Step 3: Verify the inference service

  1. Run the following command to establish port forwarding between the inference service and your local environment.

    Important

    Port forwarding established by kubectl port-forward lacks production-grade reliability, security, and scalability. It is suitable for development and debugging purposes only and should not be used in a production environment. For production-ready network solutions in Kubernetes clusters, see Ingress management.

    kubectl port-forward svc/sglang-pd 8000:8000

    Expected output:

    Forwarding from 127.0.0.1:8000 -> 8000
    Forwarding from [::1]:8000 -> 8000
  2. You can run the following command to send a sample inference request to the model inference service.

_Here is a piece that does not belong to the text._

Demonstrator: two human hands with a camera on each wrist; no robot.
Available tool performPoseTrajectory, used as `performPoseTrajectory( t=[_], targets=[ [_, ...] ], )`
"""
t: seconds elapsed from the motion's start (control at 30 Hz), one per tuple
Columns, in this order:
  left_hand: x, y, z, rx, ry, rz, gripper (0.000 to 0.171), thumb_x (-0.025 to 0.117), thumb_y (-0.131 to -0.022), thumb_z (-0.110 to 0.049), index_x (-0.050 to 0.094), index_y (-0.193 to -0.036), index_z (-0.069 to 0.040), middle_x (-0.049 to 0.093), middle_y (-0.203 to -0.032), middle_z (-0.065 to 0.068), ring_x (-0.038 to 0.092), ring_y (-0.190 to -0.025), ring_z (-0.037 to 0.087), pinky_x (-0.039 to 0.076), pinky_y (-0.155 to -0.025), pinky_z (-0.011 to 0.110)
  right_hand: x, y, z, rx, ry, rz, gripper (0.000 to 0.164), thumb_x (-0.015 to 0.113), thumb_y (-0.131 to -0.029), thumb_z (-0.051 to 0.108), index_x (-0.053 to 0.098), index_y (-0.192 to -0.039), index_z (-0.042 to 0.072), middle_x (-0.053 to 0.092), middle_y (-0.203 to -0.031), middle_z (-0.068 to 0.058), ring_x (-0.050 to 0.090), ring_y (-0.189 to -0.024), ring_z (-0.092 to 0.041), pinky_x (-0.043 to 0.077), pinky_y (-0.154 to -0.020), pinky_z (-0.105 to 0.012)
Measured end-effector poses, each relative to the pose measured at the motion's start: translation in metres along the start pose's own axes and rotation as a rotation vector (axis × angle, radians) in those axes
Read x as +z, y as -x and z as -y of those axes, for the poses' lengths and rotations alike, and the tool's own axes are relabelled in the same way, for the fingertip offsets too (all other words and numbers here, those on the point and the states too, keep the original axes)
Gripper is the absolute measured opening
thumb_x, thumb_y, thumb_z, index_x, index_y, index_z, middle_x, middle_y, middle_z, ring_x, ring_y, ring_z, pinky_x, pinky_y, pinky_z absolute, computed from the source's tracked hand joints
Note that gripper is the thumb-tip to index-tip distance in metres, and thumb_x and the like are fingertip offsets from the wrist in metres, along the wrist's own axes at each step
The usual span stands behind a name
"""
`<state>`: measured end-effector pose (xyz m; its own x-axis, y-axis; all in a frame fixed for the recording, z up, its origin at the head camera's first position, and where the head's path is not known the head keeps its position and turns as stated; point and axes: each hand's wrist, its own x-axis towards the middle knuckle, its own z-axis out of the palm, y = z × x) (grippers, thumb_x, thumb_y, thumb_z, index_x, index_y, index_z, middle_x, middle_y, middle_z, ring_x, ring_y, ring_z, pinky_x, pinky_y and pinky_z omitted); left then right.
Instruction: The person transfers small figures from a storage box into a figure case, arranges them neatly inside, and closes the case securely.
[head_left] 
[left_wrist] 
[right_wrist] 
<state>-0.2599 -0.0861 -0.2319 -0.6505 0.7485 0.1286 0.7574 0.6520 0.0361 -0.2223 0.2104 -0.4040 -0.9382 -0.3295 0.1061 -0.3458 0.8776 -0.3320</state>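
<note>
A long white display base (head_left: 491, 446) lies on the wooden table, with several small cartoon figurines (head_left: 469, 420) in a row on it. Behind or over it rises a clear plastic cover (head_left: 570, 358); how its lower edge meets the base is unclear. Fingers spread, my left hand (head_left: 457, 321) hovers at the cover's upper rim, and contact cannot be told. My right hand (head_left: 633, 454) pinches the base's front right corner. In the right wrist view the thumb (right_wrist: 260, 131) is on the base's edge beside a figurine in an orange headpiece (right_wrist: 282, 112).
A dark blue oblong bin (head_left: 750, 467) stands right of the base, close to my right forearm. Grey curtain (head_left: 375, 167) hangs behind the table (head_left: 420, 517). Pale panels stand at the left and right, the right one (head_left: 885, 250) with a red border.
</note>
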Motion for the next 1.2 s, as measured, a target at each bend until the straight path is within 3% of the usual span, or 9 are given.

    curl http://localhost:8000/v1/chat/completions -H "Content-Type: application/json"  -d '{"model": "/models/Qwen3-32B", "messages": [{"role": "user", "content": "test"}], "max_tokens": 30, "temperature": 0.7, "top_p": 0.9, "seed": 10}'

    Expected output:

    {"id":"29f3fdac693540bfa7808fc1a8701758","object":"chat.completion","created":1753695366,"model":"/models/Qwen3-32B","choices":[{"index":0,"message":{"role":"assistant","content":"<think>\nOkay, the user wants me to do a test. I need to first confirm their specific needs. Maybe they want to test my functions, such as answering questions or generating content.","reasoning_content":null,"tool_calls":null},"logprobs":null,"finish_reason":"length","matched_stop":null}],"usage":{"prompt_tokens":10,"total_tokens":40,"completion_tokens":30,"prompt_tokens_details":null}}

    The output indicates that the model can generate a response based on the input test message.

References

  • Configure Prometheus monitoring for LLM inference services

    In a production environment, monitoring the health and performance of your LLM service is critical for maintaining stability. By integrating with Managed Service for Prometheus, you can collect detailed metrics to:

    • Detect failures and performance bottlenecks.

    • Troubleshoot issues with real-time data.

    • Analyze long-term performance trends to optimize resource allocation.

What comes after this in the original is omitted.